* [Instructions to follow]: Within the entries below, find each line containing the word "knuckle" and copy it.

··· The data

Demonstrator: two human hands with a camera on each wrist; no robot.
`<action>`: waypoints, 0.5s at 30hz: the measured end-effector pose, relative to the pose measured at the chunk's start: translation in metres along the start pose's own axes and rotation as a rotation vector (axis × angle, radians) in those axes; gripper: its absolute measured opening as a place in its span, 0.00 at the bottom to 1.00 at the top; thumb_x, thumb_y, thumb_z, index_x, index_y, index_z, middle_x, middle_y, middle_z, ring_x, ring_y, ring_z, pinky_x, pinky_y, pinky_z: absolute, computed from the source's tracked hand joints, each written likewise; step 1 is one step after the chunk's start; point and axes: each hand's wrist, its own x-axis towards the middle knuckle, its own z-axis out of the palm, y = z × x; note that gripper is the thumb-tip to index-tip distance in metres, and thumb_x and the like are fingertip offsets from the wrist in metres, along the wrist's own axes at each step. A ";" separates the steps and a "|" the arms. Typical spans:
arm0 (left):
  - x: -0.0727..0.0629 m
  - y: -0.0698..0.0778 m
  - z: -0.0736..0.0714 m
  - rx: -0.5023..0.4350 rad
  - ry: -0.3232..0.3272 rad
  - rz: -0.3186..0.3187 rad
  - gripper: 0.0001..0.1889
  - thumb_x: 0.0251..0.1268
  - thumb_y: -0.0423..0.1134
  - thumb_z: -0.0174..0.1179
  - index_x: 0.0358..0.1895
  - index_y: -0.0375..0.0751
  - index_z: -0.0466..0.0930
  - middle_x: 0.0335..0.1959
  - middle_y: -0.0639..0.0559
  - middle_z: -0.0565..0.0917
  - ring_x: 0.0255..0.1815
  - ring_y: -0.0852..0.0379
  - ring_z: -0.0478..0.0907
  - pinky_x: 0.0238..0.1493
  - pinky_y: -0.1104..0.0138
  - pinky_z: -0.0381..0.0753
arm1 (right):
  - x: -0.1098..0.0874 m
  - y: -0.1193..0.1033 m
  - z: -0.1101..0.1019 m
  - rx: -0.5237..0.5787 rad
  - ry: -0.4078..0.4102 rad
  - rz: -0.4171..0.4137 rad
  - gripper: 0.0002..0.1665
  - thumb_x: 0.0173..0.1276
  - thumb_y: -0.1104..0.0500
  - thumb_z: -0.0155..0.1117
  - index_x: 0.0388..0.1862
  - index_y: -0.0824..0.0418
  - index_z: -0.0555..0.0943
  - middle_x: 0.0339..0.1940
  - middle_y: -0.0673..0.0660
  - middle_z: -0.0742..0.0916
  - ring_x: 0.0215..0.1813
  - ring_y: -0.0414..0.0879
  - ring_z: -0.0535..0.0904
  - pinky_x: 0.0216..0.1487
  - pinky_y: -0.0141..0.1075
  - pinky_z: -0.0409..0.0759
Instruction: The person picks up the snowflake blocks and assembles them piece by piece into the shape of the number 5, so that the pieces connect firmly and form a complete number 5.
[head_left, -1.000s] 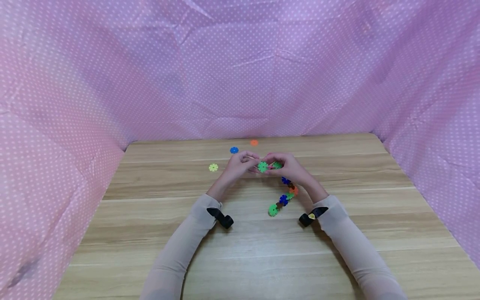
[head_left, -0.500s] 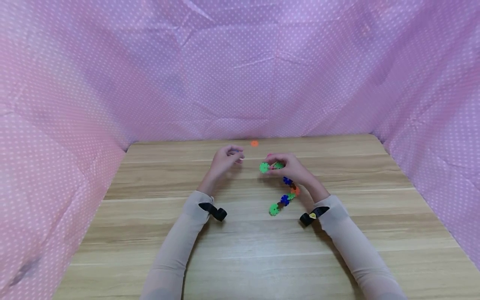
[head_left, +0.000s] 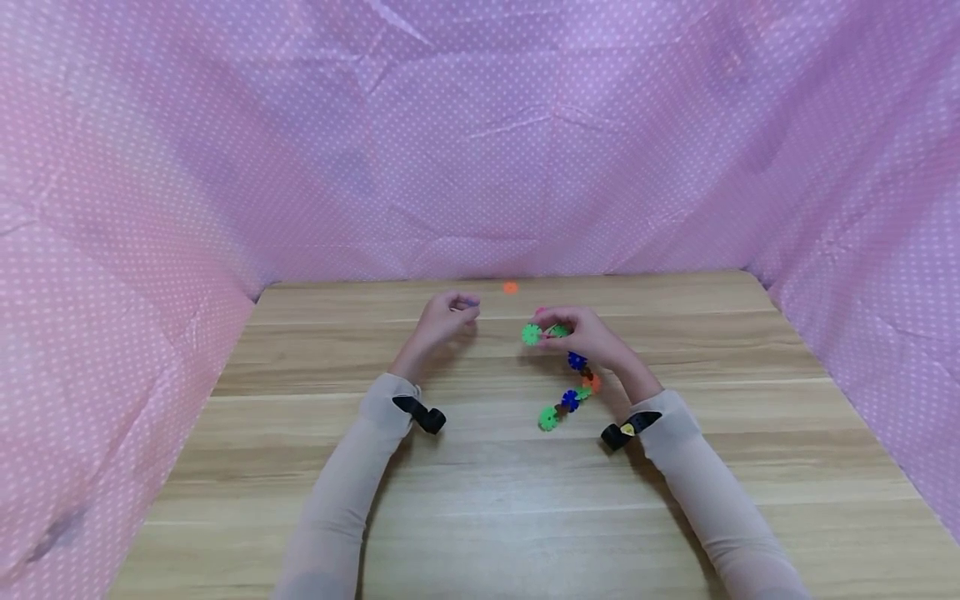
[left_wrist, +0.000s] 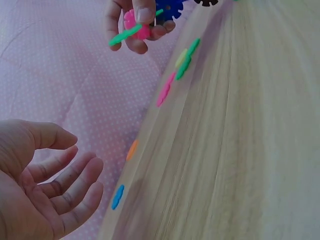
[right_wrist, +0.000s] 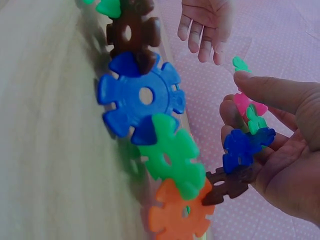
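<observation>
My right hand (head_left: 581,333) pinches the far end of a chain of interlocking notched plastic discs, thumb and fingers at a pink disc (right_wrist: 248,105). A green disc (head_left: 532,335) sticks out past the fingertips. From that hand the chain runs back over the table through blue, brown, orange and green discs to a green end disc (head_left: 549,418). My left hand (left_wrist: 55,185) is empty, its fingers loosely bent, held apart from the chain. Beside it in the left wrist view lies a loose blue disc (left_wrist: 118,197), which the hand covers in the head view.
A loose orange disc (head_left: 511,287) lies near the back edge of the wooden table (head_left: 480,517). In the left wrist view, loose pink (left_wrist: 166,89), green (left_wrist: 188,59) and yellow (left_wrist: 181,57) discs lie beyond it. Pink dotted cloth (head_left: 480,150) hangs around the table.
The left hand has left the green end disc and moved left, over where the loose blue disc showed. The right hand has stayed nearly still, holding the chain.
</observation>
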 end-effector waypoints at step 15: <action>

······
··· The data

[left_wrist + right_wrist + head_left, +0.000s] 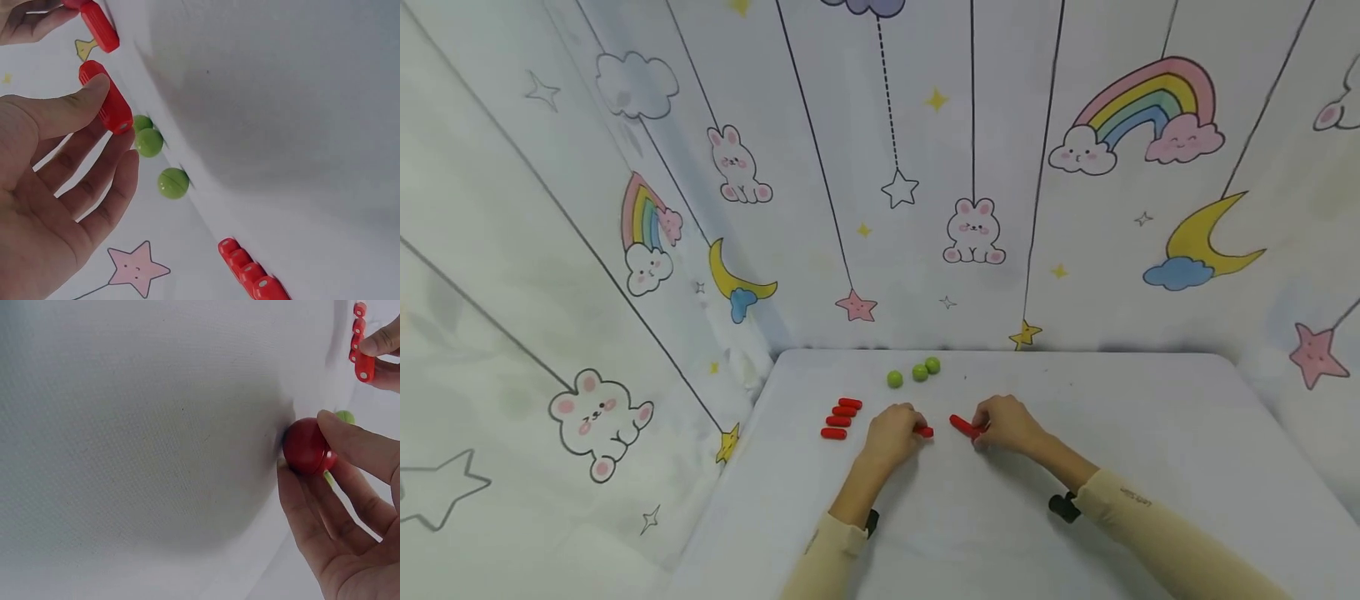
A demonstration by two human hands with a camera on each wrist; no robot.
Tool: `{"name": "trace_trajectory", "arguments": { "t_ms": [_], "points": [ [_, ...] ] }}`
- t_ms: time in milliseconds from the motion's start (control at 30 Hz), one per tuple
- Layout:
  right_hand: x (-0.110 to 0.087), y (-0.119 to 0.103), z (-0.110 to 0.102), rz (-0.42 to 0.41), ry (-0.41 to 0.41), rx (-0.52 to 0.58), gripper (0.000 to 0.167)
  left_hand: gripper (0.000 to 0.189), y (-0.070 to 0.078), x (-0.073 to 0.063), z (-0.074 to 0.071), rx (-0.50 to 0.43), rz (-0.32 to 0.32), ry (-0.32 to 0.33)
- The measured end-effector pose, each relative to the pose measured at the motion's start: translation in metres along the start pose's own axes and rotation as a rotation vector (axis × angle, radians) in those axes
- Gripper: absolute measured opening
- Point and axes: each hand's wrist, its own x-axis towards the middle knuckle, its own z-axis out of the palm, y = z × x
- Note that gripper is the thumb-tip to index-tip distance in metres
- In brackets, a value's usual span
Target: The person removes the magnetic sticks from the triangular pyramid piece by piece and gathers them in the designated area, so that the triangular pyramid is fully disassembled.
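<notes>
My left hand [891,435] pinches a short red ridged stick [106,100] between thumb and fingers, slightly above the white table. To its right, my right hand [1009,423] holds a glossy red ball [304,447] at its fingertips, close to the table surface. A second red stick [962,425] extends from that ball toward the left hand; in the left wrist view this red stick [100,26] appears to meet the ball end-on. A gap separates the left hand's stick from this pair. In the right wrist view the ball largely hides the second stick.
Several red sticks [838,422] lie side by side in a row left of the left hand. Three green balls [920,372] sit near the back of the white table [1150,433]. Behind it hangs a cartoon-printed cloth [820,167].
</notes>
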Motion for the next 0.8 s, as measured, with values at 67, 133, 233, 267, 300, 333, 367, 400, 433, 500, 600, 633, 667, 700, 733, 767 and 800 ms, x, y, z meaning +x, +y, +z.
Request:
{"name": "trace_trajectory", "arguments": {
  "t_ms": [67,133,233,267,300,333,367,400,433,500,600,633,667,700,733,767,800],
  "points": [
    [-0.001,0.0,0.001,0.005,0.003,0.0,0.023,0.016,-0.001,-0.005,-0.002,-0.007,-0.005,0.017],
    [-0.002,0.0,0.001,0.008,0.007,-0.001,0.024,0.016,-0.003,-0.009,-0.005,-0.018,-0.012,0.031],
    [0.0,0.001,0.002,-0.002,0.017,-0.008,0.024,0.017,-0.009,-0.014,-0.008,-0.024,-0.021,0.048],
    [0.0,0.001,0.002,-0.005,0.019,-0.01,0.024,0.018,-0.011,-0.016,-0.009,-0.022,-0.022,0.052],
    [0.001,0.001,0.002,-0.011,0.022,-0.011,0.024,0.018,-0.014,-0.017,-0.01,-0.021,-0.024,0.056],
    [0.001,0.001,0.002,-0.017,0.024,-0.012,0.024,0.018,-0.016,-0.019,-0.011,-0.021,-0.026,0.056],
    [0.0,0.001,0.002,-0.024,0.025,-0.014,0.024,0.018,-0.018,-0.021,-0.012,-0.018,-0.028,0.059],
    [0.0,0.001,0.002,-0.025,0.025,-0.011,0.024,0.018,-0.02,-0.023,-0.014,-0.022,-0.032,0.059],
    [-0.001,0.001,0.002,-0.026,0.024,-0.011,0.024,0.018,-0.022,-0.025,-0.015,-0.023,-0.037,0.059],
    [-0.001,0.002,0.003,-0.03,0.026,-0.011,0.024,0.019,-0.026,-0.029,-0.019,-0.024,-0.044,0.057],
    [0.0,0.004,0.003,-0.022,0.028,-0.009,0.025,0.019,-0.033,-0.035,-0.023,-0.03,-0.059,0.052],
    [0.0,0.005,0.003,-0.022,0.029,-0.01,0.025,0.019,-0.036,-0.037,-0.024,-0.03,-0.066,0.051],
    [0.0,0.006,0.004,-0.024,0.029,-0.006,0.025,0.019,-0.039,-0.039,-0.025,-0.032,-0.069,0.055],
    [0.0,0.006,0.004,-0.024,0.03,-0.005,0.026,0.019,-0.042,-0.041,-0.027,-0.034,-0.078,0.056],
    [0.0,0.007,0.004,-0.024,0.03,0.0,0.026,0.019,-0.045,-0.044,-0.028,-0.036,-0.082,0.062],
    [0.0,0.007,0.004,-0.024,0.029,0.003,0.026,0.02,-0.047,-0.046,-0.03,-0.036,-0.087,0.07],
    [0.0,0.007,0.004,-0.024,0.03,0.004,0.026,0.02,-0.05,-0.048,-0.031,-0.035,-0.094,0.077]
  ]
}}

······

* [Solution to this problem]:
`<action>`: waypoints, 0.5s at 30hz: the measured end-effector pose, relative to the pose measured at the chunk's start: translation in metres along the start pose's own axes and rotation as a rotation vector (axis × angle, radians) in those axes; gripper: its absolute measured opening as a place in its span, 0.00 at the bottom to 1.00 at the top; thumb_x, thumb_y, thumb_z, index_x, index_y, index_z, middle_x, middle_y, middle_z, ring_x, ring_y, ring_z, pinky_x, pinky_y, pinky_z: absolute, computed from the source's tracked hand joints, each written likewise; step 1 is one step after the chunk's start; point and axes: each hand's wrist, its own x-axis towards the middle knuckle, its own z-axis out of the palm, y = z × x; note that gripper is the thumb-tip to index-tip distance in metres, and thumb_x and the like are fingertip offsets from the wrist in metres, along the wrist's own axes at each step. A ";" separates the steps and a "|" the arms. Typical spans:
- Point and axes: each hand's wrist, its own x-axis towards the middle knuckle, its own z-axis out of the palm, y = z × x

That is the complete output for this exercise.